Each of the lines below must be written out exactly as shown.
-----
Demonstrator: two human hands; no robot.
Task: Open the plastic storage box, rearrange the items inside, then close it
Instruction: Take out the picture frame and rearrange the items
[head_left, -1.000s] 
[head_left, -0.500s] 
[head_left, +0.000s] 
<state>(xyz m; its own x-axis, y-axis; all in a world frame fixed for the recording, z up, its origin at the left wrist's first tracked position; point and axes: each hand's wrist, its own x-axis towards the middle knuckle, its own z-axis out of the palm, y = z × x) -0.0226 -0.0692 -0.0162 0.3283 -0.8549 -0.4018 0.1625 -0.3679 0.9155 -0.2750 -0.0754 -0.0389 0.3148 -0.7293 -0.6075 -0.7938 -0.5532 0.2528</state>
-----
» Exercise answer
Demonstrator: two human hands; no robot.
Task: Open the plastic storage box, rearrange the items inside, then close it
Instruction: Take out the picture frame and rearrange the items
[head_left, -1.000s] 
[head_left, -0.500s] 
[head_left, +0.000s] 
<state>(xyz m; its own x-axis, y-axis; all in a world frame fixed for the recording, z up, its origin at the left wrist's first tracked position; point and axes: each hand's wrist, its own x-axis towards the middle knuckle, its own z-axis out of the palm, y = z × x) -0.0226 -0.0692 -0.0162 0.3283 -0.8549 -0.4018 0.1625 -0.3679 0.9155 -0.2750 -0.0754 -0.0389 0.3148 -0.7293 -0.6075 -0.7938 -0.5532 0.2528</state>

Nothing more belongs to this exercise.